PROBLEM TO WORK ON:
Write out each line of the material below once more, exactly as it appears.

DATA SEGMENT:
◆ ◆ ◆ ◆
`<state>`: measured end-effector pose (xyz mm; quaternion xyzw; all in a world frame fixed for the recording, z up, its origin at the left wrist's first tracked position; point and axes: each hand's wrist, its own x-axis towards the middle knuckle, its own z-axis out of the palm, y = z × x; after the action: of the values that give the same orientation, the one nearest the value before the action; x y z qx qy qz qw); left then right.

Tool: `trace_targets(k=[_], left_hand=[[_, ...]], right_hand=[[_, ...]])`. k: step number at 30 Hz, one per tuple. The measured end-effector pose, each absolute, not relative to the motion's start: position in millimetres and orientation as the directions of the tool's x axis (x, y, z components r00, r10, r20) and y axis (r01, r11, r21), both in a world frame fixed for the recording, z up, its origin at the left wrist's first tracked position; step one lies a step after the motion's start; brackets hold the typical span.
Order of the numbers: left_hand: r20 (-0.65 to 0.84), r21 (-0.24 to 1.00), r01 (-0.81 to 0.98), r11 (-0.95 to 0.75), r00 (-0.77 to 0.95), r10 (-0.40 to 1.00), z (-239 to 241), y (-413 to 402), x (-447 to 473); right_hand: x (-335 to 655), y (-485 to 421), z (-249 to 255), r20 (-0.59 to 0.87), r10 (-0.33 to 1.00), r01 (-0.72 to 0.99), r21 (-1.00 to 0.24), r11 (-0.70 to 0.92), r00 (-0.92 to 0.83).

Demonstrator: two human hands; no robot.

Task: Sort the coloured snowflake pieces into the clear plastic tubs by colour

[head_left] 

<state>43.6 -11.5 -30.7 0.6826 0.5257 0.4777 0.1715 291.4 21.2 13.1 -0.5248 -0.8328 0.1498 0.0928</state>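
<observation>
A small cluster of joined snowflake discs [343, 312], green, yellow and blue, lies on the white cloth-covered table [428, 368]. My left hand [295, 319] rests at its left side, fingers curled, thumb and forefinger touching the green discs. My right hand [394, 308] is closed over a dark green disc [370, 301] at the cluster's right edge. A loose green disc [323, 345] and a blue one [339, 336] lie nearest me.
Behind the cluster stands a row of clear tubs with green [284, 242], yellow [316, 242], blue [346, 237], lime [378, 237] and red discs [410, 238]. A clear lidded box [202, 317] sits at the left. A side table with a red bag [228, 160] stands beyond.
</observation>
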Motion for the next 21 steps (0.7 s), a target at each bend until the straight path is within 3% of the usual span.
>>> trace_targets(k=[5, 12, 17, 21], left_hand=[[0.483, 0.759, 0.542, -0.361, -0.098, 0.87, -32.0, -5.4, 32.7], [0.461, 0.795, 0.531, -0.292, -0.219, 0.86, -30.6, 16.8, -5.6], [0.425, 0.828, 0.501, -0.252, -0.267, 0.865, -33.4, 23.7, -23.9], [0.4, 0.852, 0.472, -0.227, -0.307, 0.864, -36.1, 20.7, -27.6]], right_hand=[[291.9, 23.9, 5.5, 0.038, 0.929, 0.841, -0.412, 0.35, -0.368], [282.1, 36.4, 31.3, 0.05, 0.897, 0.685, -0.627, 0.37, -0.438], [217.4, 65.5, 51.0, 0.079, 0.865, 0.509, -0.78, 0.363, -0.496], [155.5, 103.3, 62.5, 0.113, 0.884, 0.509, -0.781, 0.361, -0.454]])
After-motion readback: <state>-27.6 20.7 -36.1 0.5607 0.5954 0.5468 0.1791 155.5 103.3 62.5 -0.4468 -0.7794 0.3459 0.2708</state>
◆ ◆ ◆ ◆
WRITTEN REPLY:
`<state>`: measured end-effector pose (xyz mm; quaternion xyzw; all in a world frame fixed for the recording, z up, its origin at the left wrist's first tracked position; point and axes: each hand's wrist, its own x-axis towards the middle knuckle, its own z-axis out of the palm, y = z × x; after the action: of the values that give the same orientation, the one nearest the value before the action; x y z qx qy qz qw); left then right.

Tool: `trace_targets(k=[_], left_hand=[[_, ...]], right_hand=[[_, ...]])`. k: step number at 30 Hz, one per tuple. The measured end-effector pose, each absolute, not relative to the motion's start: position in millimetres and orientation as the directions of the tool's x axis (x, y, z components r00, r10, r20) and y axis (r01, r11, r21), both in a world frame fixed for the recording, z up, its origin at the left wrist's first tracked position; step one lies a step after the motion's start; brackets hold the typical span.
Order of the numbers: left_hand: r20 (-0.65 to 0.84), r21 (-0.24 to 1.00), r01 (-0.81 to 0.98), r11 (-0.95 to 0.75), r00 (-0.77 to 0.95), r10 (-0.40 to 1.00), z (-239 to 241), y (-413 to 402), x (-447 to 473); right_hand: x (-335 to 655), y (-485 to 421), z (-249 to 255), r20 (-0.59 to 0.87), r10 (-0.33 to 1.00), r01 (-0.72 to 0.99), r21 (-1.00 to 0.24), r11 (-0.70 to 0.92), r00 (-0.92 to 0.83).

Demonstrator: two human hands; no robot.

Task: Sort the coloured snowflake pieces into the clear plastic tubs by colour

[head_left] 

<state>43.6 -11.5 -30.7 0.6826 0.5257 0.4777 0.1715 291.4 21.2 13.1 -0.5248 -0.8328 0.1498 0.0928</state>
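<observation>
A small cluster of joined snowflake discs [343, 312], green, yellow and blue, lies on the white cloth-covered table [428, 368]. My left hand [295, 319] rests at its left side, fingers curled, thumb and forefinger touching the green discs. My right hand [394, 308] is closed over a dark green disc [370, 301] at the cluster's right edge. A loose green disc [323, 345] and a blue one [339, 336] lie nearest me.
Behind the cluster stands a row of clear tubs with green [284, 242], yellow [316, 242], blue [346, 237], lime [378, 237] and red discs [410, 238]. A clear lidded box [202, 317] sits at the left. A side table with a red bag [228, 160] stands beyond.
</observation>
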Motion for the next 21 steps (0.7 s), a target at each bend until the straight path is within 3% of the usual span.
>>> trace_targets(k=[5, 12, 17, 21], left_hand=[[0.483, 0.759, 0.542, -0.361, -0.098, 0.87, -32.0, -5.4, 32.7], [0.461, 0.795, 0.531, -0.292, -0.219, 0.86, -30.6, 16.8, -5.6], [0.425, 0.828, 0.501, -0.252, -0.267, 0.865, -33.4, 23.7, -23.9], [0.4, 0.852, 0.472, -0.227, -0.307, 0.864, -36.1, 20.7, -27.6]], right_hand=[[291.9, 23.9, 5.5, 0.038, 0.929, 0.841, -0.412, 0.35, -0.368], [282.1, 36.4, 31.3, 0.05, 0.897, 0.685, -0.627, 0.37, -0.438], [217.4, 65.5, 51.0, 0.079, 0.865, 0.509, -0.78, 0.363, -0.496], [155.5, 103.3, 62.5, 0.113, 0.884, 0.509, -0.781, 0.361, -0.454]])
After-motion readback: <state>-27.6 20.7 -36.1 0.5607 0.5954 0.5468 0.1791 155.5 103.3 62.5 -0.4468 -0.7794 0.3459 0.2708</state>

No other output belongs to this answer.